Khan called on cities around the world to “follow London’s lead” and commit to phasing out the use of fossil fuels as the treaty mandates. “The cost of inaction to our economies, livelihoods, environment, and the health of Londoners is far greater than the cost of transitioning to net-zero,” he said. “We simply don’t have time to waste.”
Carbon Tracker responded that more needs to be done by the city where the LSE holds 47 gigatonnes of carbon dioxide emissions embedded in listed companies, That’s “30 times more than those of the UK’s own fossil fuel reserves, and 10 times more than the UK’s 15-year carbon budget,” the London-based think tank said. “We can’t claim London is on a pathway to net-zero whilst we continue to be one of the leading fossil fuel financial centres of the world,” wrote Carbon Tracker founder Mark Campanale.
Earlier this week, Carbon Brief released its latest analysis of embedded emissions in different stock markets.

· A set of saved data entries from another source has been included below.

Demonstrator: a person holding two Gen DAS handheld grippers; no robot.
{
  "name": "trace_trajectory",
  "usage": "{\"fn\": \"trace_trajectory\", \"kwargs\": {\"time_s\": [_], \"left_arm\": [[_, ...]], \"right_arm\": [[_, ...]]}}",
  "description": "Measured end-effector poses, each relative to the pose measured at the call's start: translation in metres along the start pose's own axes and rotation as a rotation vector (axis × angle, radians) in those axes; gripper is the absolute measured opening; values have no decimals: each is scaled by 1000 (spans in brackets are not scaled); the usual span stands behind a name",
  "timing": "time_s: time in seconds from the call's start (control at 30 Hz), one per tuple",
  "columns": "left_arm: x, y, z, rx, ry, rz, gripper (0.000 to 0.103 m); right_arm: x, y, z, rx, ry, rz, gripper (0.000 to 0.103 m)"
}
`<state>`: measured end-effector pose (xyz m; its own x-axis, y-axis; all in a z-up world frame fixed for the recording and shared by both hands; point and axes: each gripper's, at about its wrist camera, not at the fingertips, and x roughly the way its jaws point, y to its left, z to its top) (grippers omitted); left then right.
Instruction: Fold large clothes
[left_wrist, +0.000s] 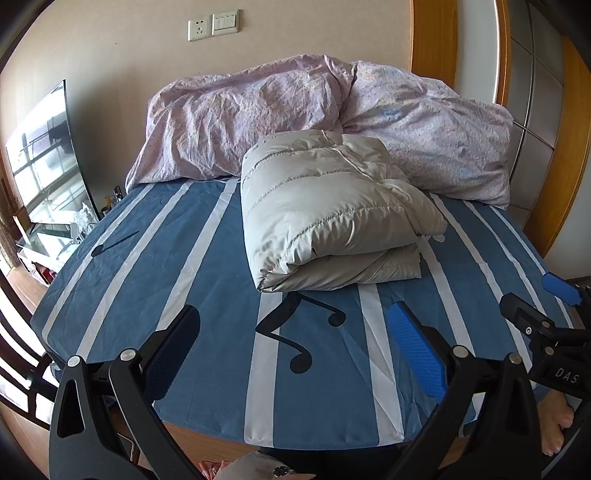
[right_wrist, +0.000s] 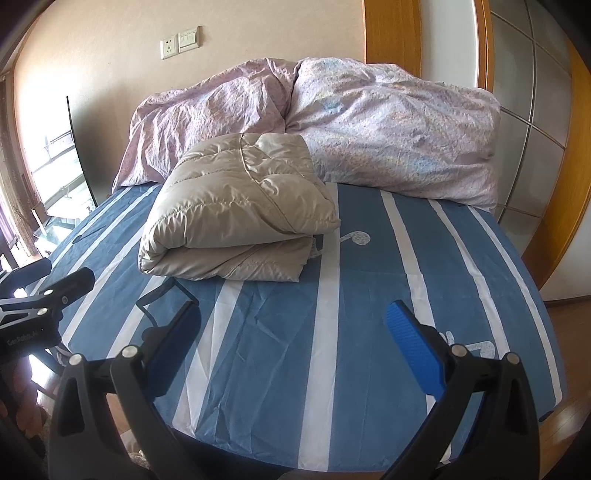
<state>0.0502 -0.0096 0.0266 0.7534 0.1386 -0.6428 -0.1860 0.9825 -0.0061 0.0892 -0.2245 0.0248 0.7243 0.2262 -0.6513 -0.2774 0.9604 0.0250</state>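
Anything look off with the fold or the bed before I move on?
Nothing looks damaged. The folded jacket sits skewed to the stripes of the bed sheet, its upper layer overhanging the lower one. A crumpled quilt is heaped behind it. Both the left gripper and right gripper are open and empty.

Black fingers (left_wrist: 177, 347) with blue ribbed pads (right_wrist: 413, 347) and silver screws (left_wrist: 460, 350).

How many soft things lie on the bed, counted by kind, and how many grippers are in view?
Folded beige down jacket: 1
Pink crumpled duvet: 1
Grippers, both open: 2, the left gripper and the right gripper
Total: 4
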Motion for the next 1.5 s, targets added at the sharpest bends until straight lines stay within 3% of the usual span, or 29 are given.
{"fn": "trace_trajectory", "kwargs": {"time_s": [1.5], "left_arm": [[3,0,-1,2,2,1,102]], "right_arm": [[3,-5,1,-7,7,5,101]]}}
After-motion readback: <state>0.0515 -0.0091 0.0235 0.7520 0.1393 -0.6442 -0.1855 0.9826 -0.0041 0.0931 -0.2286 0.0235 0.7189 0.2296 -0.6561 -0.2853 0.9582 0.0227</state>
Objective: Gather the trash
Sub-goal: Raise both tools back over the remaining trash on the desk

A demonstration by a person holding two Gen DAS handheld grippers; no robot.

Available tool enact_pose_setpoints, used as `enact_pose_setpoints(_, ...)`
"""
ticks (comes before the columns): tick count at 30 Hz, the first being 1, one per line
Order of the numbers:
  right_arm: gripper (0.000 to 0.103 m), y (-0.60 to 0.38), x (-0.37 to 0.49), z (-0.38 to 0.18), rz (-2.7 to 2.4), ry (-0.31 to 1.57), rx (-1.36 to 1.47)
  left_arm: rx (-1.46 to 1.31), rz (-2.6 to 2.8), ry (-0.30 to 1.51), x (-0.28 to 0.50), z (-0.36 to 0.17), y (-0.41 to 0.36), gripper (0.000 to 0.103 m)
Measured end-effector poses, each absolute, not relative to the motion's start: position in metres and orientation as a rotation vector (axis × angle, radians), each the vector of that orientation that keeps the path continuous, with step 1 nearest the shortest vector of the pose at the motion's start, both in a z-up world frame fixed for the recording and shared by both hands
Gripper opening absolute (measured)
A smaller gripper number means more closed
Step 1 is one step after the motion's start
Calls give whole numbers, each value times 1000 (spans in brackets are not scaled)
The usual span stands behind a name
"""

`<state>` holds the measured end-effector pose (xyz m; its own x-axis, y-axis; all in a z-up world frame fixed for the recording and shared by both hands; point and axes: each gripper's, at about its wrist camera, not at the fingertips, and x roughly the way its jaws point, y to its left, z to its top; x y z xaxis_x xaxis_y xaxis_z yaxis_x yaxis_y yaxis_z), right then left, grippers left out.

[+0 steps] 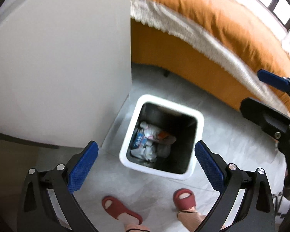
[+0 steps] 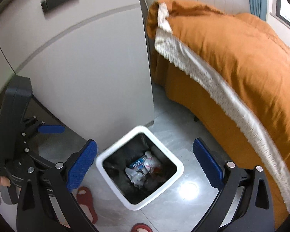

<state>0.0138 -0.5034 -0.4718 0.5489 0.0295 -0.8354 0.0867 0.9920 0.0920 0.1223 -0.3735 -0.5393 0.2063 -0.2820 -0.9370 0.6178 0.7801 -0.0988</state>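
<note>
One white bin [image 1: 198,119], two red slippers [image 1: 121,210], one orange-covered bed [image 1: 232,25], two hand-held grippers [image 1: 146,166].

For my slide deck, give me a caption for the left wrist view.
Open left gripper above a white bin holding crumpled trash, beside an orange bed.

the right tongs [image 2: 145,165] hang spread wide over a white bin [image 2: 176,171] on the pale floor [image 2: 187,141], nothing between the blue pads [image 2: 82,163]. crumpled trash [image 2: 143,169] lies in the bin's dark bottom. the left tongs [image 2: 51,129] show at the left edge, how they stand unclear. a white cabinet [image 2: 87,67] rises behind the bin, an orange bed [image 2: 232,61] to its right. red slippers [image 2: 87,203] stand near the bin.
</note>
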Motion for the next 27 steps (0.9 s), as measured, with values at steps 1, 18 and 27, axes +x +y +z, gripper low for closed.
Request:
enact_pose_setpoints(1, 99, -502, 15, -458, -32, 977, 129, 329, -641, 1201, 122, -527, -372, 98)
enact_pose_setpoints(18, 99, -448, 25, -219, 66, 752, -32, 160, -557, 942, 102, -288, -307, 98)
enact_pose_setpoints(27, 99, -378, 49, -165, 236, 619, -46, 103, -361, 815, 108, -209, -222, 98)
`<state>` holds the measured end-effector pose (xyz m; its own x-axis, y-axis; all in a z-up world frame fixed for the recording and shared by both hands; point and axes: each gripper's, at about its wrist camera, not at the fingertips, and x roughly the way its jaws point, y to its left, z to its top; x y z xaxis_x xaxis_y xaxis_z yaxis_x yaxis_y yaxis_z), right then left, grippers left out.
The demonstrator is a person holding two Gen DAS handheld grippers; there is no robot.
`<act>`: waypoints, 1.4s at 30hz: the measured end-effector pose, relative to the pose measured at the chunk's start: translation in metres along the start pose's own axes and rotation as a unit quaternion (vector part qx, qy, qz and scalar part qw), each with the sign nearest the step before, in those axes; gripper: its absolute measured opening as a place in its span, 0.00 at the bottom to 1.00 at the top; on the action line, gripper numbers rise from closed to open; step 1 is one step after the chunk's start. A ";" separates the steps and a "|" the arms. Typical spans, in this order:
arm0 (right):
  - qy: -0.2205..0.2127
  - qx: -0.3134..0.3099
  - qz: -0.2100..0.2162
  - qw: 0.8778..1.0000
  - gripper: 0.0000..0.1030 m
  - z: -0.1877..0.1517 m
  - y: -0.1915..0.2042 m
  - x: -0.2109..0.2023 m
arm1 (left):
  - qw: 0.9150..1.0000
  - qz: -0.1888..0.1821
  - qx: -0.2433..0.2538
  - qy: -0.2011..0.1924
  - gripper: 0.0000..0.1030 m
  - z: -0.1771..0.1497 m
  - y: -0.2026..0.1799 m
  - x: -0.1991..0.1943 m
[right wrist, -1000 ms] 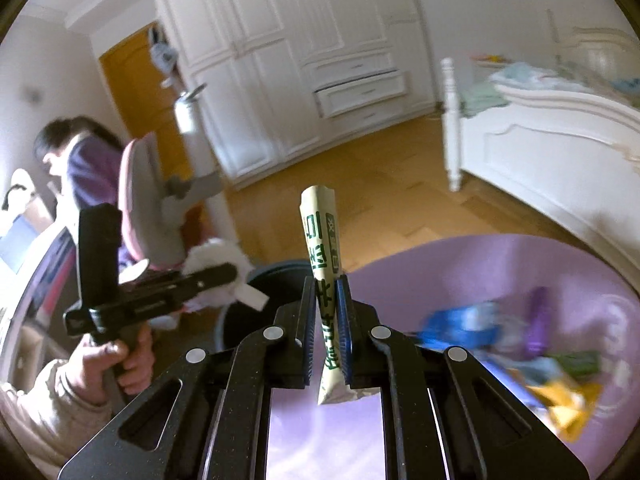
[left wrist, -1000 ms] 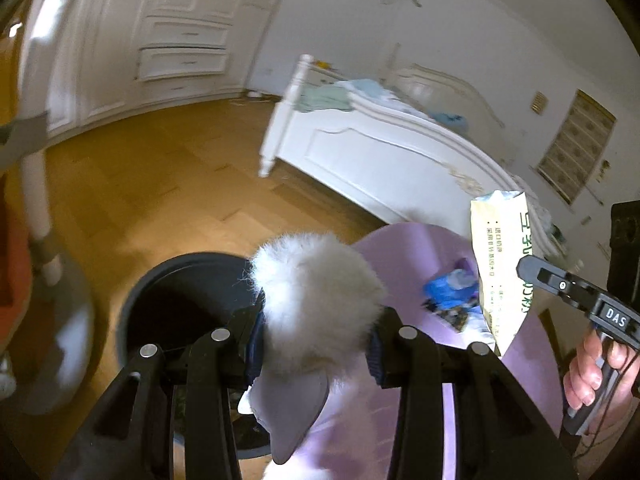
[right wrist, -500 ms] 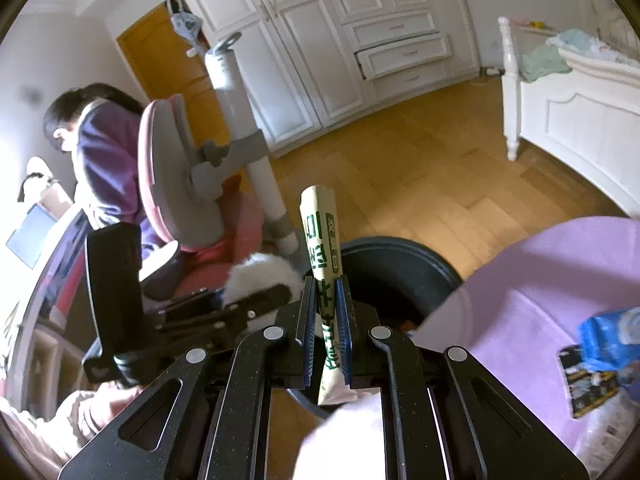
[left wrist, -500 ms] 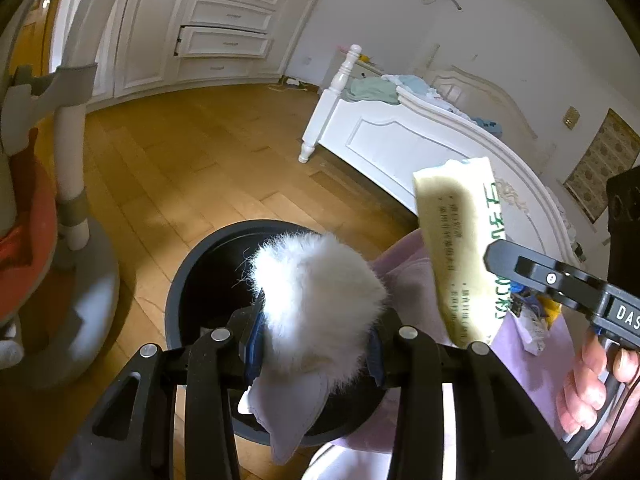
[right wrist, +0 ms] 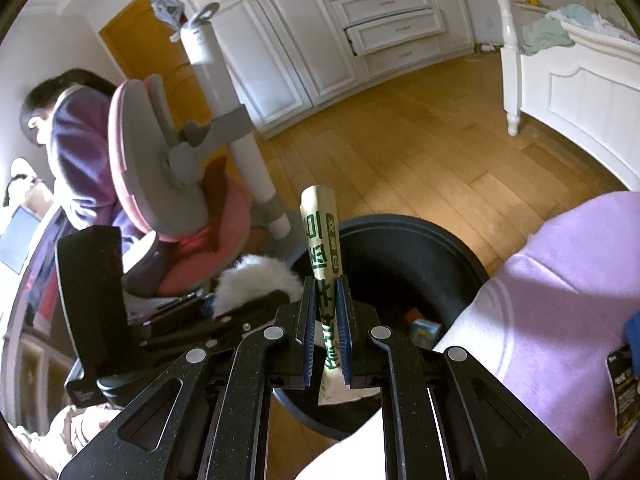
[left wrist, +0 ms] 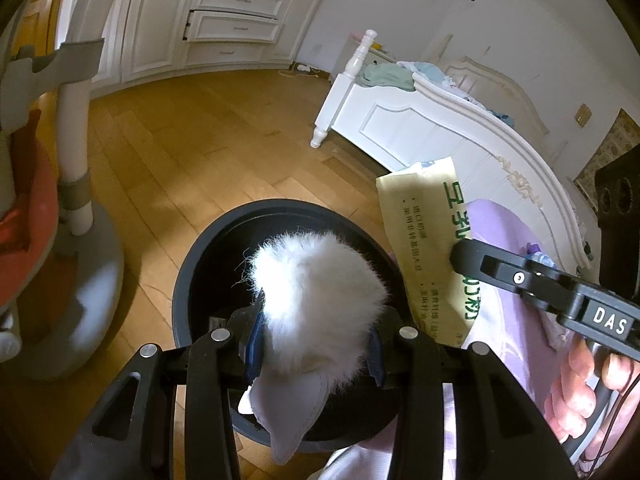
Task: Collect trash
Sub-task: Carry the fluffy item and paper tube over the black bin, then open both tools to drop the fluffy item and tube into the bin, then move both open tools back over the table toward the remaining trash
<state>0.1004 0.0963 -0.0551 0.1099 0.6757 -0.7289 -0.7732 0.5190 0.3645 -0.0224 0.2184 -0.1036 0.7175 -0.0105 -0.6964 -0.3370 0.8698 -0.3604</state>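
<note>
Left hand-held gripper (left wrist: 316,344): jaws part open, pads clamping a white fluffy item (left wrist: 320,296) with a pale grey fabric flap hanging below the fingers. It's sitting directly over the mouth of the black trash bin (left wrist: 188,280) in the left wrist view. Can't tell what the fluffy item is beyond fur plus fabric.

Right hand-held gripper (right wrist: 326,320): jaws nearly fully closed, pinching a flattened cream wrapper (right wrist: 320,232) with green print. Wrapper is standing upright between the blue pads, top end sticking up past the fingertips, bottom end poking out below. From the right wrist view it's lining up over the near rim of the bin. In the left wrist view the same wrapper is showing just right of the bin, beside the fluffy item, not touching it.

Bin is standing on the wooden floor (left wrist: 192,128), hard up against a purple cover (right wrist: 560,280). Something small, blue and boxy is lying inside the bin (right wrist: 426,330).

More litter is lying on the purple cover at the right edge: a blue and a dark packet (right wrist: 624,368), partly cut off.

Around that: pink chair (right wrist: 160,168) left of the bin with a person seated behind it, white bed (left wrist: 420,120) and white wardrobes (right wrist: 320,20) further back.
</note>
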 end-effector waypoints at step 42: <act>-0.117 0.028 -0.100 0.988 0.72 -0.042 -0.089 -0.160 | 0.983 -0.060 0.170 0.008 0.66 0.016 -0.151 0.015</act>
<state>0.1258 -0.0802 0.0048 0.4028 0.6559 -0.6383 -0.6869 0.6776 0.2628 0.0488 0.0947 -0.0501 0.7287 -0.1297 -0.6725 -0.0239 0.9765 -0.2143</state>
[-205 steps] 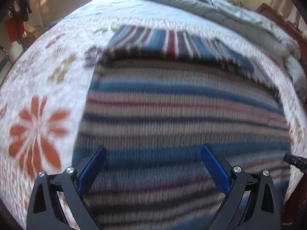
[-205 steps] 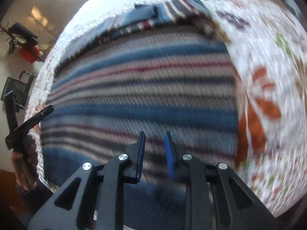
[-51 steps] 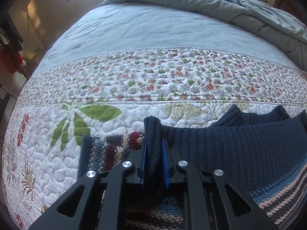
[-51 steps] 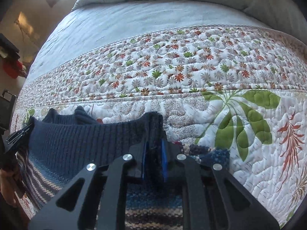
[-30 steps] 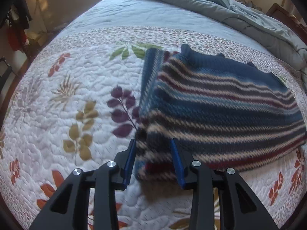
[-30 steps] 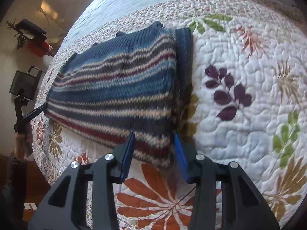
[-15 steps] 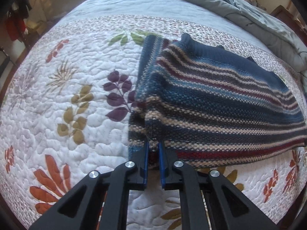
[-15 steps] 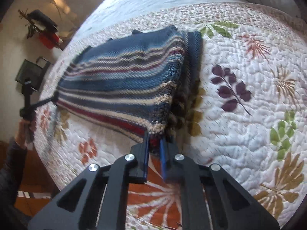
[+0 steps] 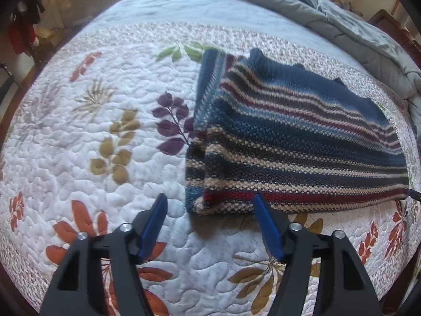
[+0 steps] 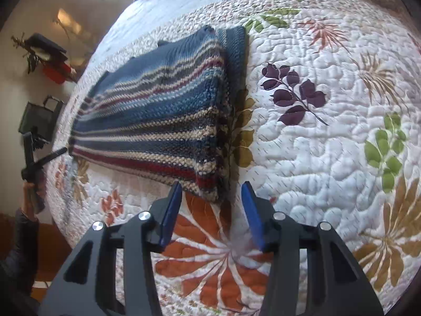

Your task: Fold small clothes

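A striped knitted sweater [image 9: 297, 142] in blue, beige and dark red lies folded flat on the flowered quilt [image 9: 79, 131]. My left gripper [image 9: 209, 204] is just in front of its near left corner. Its jaws are opening, the hem corner lies loose between the blue fingertips, and the pads do not press on it. In the right wrist view the same sweater [image 10: 158, 115] stretches away to the left. My right gripper [image 10: 211, 191] is at its near right corner with its jaws also opening, off the knit. The left gripper [image 10: 54, 154] shows at the sweater's far end, held in a hand [image 10: 33, 187].
A bunched grey duvet [image 9: 350, 29] lies along the far right of the bed. The quilt's near edge drops off just below both grippers. A dark bag [image 10: 38, 121] and red things [image 10: 56, 72] are by the wall beyond the bed's left side.
Half a second ago both grippers were shut on the sweater's near hem corners. Both have now let go and spread their jaws, and the sweater lies flat on the quilt.
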Demonstrator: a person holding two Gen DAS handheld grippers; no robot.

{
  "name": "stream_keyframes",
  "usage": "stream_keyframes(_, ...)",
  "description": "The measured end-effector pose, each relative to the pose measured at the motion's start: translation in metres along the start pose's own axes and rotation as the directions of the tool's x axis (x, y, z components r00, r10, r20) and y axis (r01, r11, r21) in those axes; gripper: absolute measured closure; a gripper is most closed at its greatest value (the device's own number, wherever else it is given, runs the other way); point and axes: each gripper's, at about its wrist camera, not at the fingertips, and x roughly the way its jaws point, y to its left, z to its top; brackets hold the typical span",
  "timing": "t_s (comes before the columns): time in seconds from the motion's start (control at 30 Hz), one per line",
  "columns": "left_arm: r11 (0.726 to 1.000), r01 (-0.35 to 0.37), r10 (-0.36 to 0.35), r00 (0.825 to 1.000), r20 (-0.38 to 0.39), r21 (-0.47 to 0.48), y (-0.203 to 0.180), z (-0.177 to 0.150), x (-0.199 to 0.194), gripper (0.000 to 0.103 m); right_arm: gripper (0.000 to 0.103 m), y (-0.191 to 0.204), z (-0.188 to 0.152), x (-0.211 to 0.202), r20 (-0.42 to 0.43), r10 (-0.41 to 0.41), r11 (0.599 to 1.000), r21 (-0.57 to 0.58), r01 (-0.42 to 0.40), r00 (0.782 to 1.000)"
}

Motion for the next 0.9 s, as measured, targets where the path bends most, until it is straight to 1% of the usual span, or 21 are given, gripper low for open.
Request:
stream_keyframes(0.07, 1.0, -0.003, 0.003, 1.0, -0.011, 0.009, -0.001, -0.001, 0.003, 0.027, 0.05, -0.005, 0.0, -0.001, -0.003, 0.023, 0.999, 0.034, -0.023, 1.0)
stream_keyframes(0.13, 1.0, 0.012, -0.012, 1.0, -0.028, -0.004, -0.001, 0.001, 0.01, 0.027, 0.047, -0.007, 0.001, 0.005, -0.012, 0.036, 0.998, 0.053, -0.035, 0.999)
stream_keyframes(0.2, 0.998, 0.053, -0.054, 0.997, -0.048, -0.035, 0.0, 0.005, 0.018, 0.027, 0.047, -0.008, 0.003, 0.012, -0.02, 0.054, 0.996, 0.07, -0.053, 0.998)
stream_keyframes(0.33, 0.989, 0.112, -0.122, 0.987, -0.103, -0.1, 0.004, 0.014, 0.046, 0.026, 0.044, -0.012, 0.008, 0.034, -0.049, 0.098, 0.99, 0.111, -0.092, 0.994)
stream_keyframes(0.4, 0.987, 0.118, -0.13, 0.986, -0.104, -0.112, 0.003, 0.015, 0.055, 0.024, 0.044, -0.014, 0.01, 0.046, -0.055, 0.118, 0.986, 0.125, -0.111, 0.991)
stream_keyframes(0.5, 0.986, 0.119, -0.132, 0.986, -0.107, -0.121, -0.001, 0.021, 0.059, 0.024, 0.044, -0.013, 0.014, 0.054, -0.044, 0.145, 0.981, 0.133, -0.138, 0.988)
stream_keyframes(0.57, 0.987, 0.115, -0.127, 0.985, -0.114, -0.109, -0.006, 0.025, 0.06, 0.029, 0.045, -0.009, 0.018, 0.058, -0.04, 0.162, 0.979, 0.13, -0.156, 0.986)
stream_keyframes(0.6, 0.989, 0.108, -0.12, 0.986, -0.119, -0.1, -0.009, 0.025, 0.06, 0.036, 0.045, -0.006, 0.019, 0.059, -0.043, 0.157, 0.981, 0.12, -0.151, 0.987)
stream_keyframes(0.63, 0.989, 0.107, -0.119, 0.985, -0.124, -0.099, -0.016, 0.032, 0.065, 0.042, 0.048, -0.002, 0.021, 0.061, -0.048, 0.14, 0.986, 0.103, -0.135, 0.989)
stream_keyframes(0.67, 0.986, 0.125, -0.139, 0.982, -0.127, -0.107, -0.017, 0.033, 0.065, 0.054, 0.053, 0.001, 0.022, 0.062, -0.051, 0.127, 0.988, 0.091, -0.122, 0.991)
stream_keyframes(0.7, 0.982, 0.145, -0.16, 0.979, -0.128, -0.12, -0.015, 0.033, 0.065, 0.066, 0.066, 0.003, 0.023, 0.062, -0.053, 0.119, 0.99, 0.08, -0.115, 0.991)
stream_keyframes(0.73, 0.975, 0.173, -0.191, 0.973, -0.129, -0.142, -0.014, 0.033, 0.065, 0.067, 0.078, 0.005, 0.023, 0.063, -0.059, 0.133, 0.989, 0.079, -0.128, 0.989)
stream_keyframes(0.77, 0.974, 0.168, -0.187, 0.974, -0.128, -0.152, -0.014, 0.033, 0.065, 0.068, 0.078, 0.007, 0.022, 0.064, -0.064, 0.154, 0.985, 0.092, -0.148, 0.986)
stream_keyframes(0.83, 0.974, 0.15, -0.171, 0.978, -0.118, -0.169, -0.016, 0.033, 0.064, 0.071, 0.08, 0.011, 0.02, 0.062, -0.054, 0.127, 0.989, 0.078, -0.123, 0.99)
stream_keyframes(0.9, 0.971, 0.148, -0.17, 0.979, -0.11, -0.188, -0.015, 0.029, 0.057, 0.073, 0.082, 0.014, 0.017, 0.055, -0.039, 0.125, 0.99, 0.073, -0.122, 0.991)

It showed that, though the LSE in 2021 became the first stock exchange to commit to net-zero, the pledge only covers the LSE Group itself and not the exchange as a whole, “which continues to list fossil fuel companies whose activities are at odds with global climate goals and the UK’s climate commitments.”
Still, the think tank welcomed London’s signing of the treaty as a “major milestone,” and now a total of 54 municipal and sub-national governments officially support the phasing out of fossil fuels, including seven other cities in the UK. The announcement comes while energy prices in London—and the rest of the country—are soaring, and expected to rise by another 30 to 40% by next winter.
“By joining other municipalities in endorsing the Fossil Fuel Non-Proliferation Treaty and committing to a just phaseout of fossil fuels, London is demonstrating the kind of leadership we desperately need from our government,” said Tessa Khan, founder and director of Uplift.
“The Treaty recognizes that fossil fuels are not a safe or accessible kind of energy, which is what people across the UK who cannot afford their energy bills have already learned first-hand,” Khan added. Yet the UK is still giving “massive subsidies to oil and gas companies, including as part of the so-called windfall tax.”